Multibranched Octupolar Module Embedded Covalent Organic Frameworks Enable Efficient Two‐Photon Fluorescence

Covalent organic frameworks (COFs) have emerged as potential light emitting polymers for optoelectronic and optical devices, but their nonlinear optical properties, particularly two‐photon absorption and fluorescence (TPA/TPF), have seldom been explored. Herein, to construct octupolar three‐branched modules (e.g., acceptor 3‐(donor‐core), triphenylbenzene core) within a 2D cyano‐sp 2 c‐conjugated framework is proposed that results in two‐photon luminescent COFs, combining a large TPA cross section and high quantum yield (QY).
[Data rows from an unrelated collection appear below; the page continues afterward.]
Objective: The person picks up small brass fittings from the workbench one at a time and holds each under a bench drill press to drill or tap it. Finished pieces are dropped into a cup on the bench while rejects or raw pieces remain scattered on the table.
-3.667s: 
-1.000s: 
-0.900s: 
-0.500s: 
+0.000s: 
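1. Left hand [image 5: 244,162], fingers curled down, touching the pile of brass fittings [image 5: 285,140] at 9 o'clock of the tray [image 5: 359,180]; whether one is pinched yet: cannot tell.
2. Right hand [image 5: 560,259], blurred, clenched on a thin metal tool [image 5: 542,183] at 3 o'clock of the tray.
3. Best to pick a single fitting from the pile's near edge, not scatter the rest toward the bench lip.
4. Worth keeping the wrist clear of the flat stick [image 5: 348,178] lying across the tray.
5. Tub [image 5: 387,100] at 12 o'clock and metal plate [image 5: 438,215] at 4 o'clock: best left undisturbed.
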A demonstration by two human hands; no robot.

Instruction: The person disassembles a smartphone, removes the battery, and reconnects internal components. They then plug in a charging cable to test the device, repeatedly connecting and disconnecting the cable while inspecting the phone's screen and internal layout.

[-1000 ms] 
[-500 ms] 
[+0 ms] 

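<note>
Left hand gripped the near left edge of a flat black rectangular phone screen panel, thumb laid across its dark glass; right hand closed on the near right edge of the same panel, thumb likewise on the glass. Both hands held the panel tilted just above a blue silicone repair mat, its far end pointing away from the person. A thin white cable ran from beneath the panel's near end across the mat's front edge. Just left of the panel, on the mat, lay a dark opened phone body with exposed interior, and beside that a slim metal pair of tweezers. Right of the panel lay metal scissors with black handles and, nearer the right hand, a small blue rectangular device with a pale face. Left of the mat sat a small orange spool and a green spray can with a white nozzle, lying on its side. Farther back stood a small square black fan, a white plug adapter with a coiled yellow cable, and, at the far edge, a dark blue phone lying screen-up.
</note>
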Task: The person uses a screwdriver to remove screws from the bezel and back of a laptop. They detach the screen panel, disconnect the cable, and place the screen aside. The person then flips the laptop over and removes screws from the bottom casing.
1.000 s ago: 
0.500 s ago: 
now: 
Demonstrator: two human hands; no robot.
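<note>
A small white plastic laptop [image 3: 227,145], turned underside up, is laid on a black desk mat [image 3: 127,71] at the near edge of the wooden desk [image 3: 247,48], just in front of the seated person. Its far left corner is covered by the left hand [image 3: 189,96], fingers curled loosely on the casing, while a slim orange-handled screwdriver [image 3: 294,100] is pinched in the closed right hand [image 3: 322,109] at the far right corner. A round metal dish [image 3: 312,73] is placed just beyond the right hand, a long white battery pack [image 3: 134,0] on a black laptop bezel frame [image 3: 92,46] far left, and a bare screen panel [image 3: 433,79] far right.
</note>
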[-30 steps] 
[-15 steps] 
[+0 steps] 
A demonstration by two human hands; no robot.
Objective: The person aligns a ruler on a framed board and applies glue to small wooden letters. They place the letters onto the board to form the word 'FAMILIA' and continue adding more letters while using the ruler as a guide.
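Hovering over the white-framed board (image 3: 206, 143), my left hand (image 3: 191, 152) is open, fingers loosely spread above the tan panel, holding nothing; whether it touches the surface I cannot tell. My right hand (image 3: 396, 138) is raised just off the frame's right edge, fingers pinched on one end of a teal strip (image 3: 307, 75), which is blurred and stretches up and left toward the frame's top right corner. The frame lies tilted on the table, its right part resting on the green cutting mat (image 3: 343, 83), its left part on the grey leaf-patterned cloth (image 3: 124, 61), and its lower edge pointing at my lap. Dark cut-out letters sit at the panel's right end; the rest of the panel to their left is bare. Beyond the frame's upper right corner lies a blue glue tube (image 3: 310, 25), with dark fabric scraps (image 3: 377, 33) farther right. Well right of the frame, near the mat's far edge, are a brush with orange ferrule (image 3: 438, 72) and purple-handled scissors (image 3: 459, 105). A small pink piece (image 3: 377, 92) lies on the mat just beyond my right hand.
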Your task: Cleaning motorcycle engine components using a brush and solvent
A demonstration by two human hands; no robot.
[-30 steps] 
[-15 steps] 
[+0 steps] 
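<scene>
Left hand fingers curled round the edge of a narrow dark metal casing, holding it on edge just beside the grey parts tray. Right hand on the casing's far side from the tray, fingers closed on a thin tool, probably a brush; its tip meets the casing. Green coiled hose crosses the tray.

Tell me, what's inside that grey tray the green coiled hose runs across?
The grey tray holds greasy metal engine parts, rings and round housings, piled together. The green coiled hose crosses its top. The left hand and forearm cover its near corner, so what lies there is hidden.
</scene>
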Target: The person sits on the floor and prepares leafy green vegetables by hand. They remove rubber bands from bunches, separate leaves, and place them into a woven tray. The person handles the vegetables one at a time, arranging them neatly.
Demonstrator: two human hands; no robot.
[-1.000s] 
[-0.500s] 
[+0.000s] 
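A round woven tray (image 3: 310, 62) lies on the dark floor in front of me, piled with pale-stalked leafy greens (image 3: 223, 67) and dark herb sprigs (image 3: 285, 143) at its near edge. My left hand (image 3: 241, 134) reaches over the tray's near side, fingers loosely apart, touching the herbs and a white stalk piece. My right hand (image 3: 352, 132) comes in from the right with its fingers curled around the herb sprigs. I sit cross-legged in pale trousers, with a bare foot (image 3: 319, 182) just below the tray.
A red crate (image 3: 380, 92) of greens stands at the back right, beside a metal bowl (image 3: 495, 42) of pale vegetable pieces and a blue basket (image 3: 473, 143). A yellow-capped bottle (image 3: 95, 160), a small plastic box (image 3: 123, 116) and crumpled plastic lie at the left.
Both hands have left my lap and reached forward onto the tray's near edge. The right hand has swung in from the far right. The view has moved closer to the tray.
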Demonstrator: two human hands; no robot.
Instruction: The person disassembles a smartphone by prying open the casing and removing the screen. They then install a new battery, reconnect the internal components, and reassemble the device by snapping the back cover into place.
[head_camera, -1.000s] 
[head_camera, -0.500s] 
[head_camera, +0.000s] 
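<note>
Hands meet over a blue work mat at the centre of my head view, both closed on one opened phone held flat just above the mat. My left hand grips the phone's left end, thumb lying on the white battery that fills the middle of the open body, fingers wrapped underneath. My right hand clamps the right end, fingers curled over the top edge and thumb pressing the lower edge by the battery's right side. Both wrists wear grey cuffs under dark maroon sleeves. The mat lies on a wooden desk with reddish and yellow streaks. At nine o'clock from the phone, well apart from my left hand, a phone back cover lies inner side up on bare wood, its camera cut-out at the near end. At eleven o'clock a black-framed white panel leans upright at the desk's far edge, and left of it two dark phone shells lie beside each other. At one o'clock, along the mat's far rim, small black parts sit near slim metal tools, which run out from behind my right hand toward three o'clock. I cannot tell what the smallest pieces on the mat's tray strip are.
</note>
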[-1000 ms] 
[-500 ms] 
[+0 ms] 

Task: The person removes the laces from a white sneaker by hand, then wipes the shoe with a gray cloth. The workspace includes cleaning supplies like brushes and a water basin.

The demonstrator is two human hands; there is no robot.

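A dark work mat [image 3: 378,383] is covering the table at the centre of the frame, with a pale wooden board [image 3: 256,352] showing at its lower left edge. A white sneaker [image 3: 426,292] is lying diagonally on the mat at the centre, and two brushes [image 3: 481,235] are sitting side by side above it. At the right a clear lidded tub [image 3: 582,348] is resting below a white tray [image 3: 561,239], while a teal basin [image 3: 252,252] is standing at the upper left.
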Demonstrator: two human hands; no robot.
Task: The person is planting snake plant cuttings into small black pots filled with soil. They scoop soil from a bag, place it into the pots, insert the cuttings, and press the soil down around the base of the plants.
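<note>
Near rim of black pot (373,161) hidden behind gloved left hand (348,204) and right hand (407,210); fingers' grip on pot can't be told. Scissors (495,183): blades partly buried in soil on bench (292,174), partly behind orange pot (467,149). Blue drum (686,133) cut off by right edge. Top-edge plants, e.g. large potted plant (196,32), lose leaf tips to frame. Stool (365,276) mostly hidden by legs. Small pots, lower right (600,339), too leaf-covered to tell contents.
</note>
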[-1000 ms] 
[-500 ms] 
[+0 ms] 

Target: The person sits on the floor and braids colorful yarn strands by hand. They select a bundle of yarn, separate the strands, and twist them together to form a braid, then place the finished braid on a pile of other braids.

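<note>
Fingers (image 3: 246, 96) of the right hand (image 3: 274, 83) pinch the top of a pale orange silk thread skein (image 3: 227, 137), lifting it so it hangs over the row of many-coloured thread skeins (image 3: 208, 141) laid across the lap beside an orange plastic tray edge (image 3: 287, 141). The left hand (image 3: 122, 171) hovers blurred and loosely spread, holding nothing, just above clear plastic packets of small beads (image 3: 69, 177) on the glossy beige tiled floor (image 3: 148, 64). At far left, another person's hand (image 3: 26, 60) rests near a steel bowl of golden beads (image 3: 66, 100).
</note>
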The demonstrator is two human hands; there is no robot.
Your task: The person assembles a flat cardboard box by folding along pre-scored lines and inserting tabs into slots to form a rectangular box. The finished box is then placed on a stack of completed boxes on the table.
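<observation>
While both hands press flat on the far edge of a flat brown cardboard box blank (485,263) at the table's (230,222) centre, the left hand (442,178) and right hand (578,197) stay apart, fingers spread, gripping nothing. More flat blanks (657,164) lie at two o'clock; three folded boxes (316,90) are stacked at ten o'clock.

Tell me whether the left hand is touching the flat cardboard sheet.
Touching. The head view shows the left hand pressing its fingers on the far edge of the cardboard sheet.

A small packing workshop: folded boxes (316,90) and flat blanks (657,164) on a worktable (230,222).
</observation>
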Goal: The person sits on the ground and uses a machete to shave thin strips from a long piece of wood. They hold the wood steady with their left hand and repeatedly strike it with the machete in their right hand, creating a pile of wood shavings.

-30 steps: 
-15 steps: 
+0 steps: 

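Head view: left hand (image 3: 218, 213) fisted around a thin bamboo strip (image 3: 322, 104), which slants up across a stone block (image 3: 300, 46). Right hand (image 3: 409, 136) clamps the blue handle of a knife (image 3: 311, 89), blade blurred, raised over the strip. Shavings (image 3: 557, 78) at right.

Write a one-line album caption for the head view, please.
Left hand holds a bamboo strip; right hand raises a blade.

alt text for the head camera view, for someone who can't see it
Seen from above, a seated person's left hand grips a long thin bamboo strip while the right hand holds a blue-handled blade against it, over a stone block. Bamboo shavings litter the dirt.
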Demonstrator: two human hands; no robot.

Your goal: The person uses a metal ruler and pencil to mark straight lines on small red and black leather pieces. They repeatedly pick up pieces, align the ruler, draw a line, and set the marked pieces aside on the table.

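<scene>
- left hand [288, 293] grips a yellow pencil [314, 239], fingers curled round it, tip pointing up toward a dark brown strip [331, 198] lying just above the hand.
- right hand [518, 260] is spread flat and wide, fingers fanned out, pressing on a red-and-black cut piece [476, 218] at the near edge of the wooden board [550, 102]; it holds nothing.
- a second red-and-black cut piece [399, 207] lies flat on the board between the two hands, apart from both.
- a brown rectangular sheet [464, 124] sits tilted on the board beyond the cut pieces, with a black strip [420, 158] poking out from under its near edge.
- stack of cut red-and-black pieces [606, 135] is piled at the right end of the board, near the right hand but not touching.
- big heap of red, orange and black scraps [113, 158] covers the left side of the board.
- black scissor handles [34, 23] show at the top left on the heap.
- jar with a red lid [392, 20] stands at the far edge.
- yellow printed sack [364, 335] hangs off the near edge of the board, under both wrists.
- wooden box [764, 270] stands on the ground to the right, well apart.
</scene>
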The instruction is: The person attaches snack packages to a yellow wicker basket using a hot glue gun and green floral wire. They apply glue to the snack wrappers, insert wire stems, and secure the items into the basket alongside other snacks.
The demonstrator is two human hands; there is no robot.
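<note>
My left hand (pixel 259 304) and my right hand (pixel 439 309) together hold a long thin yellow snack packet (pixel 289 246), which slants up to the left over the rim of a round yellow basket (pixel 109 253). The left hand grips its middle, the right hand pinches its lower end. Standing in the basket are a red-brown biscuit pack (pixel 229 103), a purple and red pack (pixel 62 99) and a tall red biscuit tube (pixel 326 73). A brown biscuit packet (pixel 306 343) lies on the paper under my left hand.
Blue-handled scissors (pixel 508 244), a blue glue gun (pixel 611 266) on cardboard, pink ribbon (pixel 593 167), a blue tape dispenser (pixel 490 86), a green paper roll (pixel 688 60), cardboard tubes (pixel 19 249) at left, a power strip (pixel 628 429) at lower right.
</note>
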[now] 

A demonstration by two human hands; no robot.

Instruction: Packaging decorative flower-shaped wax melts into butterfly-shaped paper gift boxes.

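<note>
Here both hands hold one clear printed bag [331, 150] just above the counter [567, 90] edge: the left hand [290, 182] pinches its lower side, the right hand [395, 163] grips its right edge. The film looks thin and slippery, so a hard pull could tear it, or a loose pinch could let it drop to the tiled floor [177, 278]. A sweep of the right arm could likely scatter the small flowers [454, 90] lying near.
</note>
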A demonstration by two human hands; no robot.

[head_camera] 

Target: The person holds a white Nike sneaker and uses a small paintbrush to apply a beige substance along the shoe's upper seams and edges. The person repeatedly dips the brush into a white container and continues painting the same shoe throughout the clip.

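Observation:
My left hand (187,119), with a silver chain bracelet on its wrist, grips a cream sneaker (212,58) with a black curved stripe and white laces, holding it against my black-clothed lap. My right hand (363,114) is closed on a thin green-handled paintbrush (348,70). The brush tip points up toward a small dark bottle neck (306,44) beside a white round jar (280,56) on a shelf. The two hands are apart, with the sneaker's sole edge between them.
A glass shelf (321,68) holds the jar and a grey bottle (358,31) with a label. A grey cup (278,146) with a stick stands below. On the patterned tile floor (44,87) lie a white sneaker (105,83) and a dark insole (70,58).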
Such octupolar module‐embedded sp 2 c‐conjugated COFs emit not only intense one‐photon fluorescence with QY of 27.2% in the solid state and 38.1% in tetrahydrofuran—superior to almost all reported COFs, but also efficient two‐photon fluorescence with large TPA cross section of 1225 GM—remarkably surpassing the corresponding cyano‐sp 2 c‐linked model compounds (104 GM). The finding highlights the synergy between sp 2 c‐conjugated framework and octupolar modules that leads to markedly improved TPA response owing to extended conjugated length, enhanced planarity and multidimensional intramolecular interaction. In view of the versatility of the branched chromophore, the proposed design idea is expected to be used to exploit more two‐photon active COF materials for a range of applications. Multiple uses of the COF in information encryption and warm white light‐emitting diodes are also exemplified.